Now she might die, and I’ll never have told her that I . . . that I . . .

I squeeze my eyes shut against the sudden and completely foreign impulse to cry. The last tears I shed were for my mother when she died. Perhaps it’s fitting that I shed them for my wife, too.

But not now. Not with the doctor and Edvear in the room.

I need to make this decision. Survival isn’t likely with either course of action. But if she survives this, she’ll be much more likely to live longer in Faerieland if she has magic.

If she pulls through . . . if she does have magic . . .

Her lifespan would be longer. The High King and his plots aside, she wouldn’t grow old and die within a few decades. She could live with me, be my wife—for centuries.

She could be my queen.

The thought fills me with such blistering hope. What if I didn’t have to lose her like everyone else? What if I could keep her? What if I could fall asleep with her in my arms every night? What if we could have children together?

The urge to weep strengthens, almost getting the better of me. I shouldn’t dream like this! Not while she might be dying in my arms right now. But I can’t help it. This is something I could live for beyond overthrowing the High King.
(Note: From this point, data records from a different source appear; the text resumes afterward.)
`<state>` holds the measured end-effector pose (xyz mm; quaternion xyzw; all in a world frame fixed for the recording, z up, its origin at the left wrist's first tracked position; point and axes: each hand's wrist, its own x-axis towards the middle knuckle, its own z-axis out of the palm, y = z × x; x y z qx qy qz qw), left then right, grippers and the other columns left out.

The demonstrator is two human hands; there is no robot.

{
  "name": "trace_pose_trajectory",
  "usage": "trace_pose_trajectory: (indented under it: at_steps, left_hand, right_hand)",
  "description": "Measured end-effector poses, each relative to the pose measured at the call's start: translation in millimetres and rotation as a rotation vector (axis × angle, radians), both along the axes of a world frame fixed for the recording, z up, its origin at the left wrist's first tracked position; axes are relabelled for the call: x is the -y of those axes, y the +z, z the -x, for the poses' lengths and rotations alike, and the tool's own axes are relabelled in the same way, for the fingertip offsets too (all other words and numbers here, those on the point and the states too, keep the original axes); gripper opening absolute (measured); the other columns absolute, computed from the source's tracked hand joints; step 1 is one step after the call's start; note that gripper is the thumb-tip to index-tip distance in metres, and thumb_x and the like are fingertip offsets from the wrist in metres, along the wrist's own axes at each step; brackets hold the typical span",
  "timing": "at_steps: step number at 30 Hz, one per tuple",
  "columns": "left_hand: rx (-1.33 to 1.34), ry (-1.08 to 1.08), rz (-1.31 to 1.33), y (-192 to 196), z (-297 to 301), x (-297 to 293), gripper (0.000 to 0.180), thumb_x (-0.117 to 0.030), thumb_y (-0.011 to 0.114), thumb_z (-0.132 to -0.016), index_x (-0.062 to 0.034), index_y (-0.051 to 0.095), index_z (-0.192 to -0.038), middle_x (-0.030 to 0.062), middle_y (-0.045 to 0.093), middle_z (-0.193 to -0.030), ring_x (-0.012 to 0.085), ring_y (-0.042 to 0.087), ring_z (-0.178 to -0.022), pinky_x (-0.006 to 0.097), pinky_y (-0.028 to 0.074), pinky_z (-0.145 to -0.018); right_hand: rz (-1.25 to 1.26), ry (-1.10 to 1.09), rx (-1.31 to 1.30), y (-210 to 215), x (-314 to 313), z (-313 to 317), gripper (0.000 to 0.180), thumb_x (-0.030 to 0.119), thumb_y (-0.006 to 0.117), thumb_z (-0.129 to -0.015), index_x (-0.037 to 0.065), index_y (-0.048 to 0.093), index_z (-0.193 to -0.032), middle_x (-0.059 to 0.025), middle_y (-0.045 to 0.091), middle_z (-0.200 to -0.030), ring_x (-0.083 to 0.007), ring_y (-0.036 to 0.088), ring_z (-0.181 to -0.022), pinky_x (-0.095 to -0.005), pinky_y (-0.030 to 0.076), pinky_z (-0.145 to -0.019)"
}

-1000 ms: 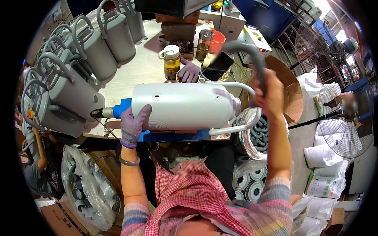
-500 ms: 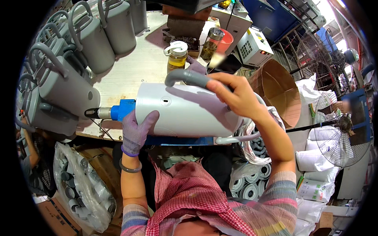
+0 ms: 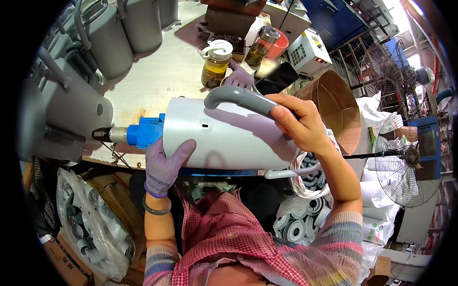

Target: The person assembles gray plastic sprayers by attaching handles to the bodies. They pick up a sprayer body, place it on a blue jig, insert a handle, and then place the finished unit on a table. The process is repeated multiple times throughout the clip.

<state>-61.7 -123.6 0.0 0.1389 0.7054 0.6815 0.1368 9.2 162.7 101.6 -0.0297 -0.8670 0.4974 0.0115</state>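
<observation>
A light grey plastic cylinder (image 3: 238, 128) lies on its side in front of me, with a small slotted hole near its left part. Its left end fits over a blue fixture (image 3: 149, 129) with a metal and black fitting. My left hand (image 3: 167, 159), in a thin purple glove, grips the cylinder's left end, thumb on the near side and fingers mostly hidden. My bare right hand (image 3: 303, 121) is closed round one end of a dark grey curved handle (image 3: 243, 100). The handle's bent end hangs just above the cylinder's upper side, near the hole. A pale grey tube (image 3: 293, 172) sticks out below the right end.
Several grey canisters with handles (image 3: 102, 43) stand at left. Beyond the cylinder are a lidded jar (image 3: 215, 64), a purple glove (image 3: 240, 77), a glass bottle (image 3: 261, 46) and a cardboard box (image 3: 338, 109). Bags of grey parts (image 3: 95, 229) flank my lap; a fan (image 3: 405, 159) stands right.
The whole view has shifted a little. My right hand and the curved handle have come slightly lower over the cylinder. My left hand keeps its grip at the cylinder's left end.
</observation>
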Motion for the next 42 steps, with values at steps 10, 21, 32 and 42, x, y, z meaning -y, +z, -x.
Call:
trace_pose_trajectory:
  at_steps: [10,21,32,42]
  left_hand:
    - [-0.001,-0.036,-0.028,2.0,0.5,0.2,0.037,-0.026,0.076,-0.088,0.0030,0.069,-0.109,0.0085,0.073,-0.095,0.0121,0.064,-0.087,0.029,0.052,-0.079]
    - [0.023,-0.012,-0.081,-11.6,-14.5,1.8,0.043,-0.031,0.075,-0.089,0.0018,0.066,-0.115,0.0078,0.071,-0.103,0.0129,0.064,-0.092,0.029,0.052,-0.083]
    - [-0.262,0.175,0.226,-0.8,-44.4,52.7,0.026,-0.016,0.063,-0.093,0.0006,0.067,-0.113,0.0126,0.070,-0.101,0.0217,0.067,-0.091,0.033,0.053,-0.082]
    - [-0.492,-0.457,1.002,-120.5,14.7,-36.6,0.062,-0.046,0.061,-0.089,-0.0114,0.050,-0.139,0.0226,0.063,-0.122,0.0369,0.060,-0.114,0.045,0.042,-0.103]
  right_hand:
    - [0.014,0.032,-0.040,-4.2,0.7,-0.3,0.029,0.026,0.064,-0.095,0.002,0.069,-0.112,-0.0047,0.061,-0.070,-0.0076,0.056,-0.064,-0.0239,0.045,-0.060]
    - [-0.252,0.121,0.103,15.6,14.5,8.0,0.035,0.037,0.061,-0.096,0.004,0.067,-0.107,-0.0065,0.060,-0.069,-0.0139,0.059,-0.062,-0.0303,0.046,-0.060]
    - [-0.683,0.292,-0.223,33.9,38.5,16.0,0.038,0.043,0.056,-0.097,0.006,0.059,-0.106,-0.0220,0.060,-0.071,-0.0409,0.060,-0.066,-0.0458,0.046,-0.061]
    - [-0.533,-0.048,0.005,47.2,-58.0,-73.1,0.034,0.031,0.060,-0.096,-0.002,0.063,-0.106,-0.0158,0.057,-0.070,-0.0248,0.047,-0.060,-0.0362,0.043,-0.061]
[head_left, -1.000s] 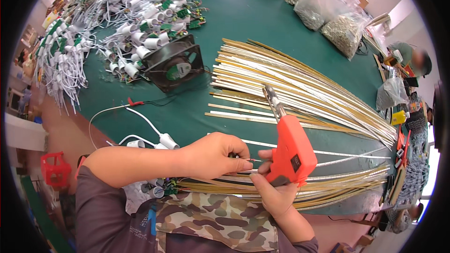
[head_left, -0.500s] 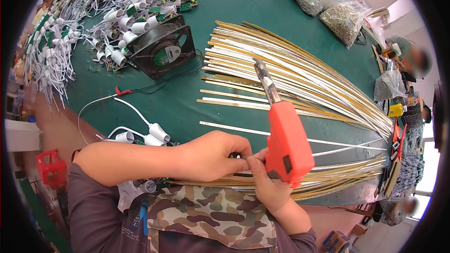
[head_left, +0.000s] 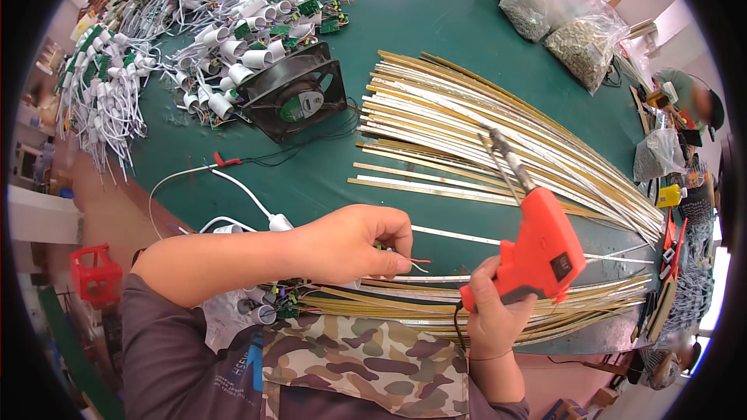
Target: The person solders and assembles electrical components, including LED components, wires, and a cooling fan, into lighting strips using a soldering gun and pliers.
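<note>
My right hand (head_left: 494, 319) grips an orange pistol-shaped soldering gun (head_left: 537, 253); its metal tip points up and away over the strips. My left hand (head_left: 354, 245) pinches thin wires (head_left: 416, 264) with a red and a white end, just left of the gun's handle. Below both hands lie long thin yellow and white strips (head_left: 482, 307) at the near edge of the green table (head_left: 436, 23). A larger fan of the same strips (head_left: 498, 136) spreads across the middle of the table.
A black square fan (head_left: 296, 97) sits left of the strips. Heaps of white lamp sockets with green boards and wires (head_left: 179, 39) fill the far left. Clear bags of small parts (head_left: 560, 15) stand at the far right. Another person (head_left: 692, 101) is at the right edge.
My right hand has swung the soldering gun to the right and away from my left hand. My left hand has stayed in place, still pinching the wires.
</note>
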`<action>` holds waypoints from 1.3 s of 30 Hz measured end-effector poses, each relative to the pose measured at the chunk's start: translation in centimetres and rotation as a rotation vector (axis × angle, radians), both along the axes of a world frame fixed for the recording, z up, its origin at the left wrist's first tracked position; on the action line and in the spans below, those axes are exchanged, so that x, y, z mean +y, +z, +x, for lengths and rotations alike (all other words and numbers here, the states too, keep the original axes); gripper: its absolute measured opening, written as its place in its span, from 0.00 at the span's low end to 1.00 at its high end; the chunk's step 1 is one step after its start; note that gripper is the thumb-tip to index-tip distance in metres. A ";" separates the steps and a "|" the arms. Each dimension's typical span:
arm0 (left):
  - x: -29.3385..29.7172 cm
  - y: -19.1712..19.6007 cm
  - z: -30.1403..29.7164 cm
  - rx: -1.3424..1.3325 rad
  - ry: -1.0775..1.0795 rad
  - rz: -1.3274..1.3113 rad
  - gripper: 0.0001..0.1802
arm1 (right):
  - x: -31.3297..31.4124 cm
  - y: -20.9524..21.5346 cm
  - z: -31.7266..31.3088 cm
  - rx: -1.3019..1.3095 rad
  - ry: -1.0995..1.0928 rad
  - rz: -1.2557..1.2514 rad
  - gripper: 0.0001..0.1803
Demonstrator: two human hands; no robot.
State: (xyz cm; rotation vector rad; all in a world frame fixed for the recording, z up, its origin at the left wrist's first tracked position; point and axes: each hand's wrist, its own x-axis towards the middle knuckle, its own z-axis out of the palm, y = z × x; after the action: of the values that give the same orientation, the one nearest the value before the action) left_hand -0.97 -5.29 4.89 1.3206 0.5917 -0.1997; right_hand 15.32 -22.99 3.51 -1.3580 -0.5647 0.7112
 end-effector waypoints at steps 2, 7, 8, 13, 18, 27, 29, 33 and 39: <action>-0.4 -0.8 0.1 -0.171 0.010 0.251 0.09 | 0.0 -0.1 -0.4 0.009 0.057 -0.013 0.12; -1.1 -0.8 0.3 -0.099 0.016 0.203 0.10 | -0.1 -0.5 -1.1 0.009 0.234 -0.110 0.18; -1.2 -0.9 0.3 -0.118 0.031 0.171 0.11 | 0.2 -0.5 -1.5 0.009 0.228 -0.110 0.18; -1.5 -0.7 0.8 -0.130 -0.026 0.166 0.11 | 0.6 -1.0 -2.0 0.054 0.237 -0.011 0.20; -1.7 -2.2 0.3 -0.215 0.038 -0.203 0.08 | 0.9 -0.2 -2.4 0.069 0.231 0.003 0.08; -1.5 -1.6 0.4 -0.253 0.215 -0.498 0.08 | 0.7 -1.2 -2.0 -0.066 0.274 0.008 0.18; -1.3 -0.5 0.7 -0.118 0.100 -0.397 0.08 | 0.7 -1.1 -2.0 -0.067 0.271 0.016 0.18; -1.3 -0.6 0.3 -0.134 0.051 -0.328 0.08 | 0.7 -0.8 -2.2 -0.085 0.274 0.033 0.17; -1.5 -0.4 0.3 -0.089 0.090 -0.232 0.08 | -0.2 -3.2 -1.3 -0.709 0.355 -0.027 0.13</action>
State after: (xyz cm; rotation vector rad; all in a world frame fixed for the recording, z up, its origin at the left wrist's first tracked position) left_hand -0.62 -6.77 4.51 1.0713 0.5340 -0.1306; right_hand 14.00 -23.20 0.28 -1.5453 -1.3883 0.5002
This is goodness, happiness, sweetness, fullness unlike anything I could have dreamed of.

I tighten my jaw, hardening my resolve, and press a kiss to the top of Stella’s head. “Give her the transfusion.”

The doctor nods, as though unsurprised. “Then I will need fae blood. Would you like her to have yours, Highness?”

“Mine?” I didn’t consider where the fae blood would come from.

“I have a few vials of fae blood. They’re not particularly fresh, though I have preserved them properly. I keep them in case of emergency, but I prefer to use fresh blood when I can.”

He is not putting some stranger’s moldy blood into my wife. “Yes, yes, take mine.”

“Very well.” The doctor pulls a scalpel from his bag and nods at me. “Let us get a bowl.”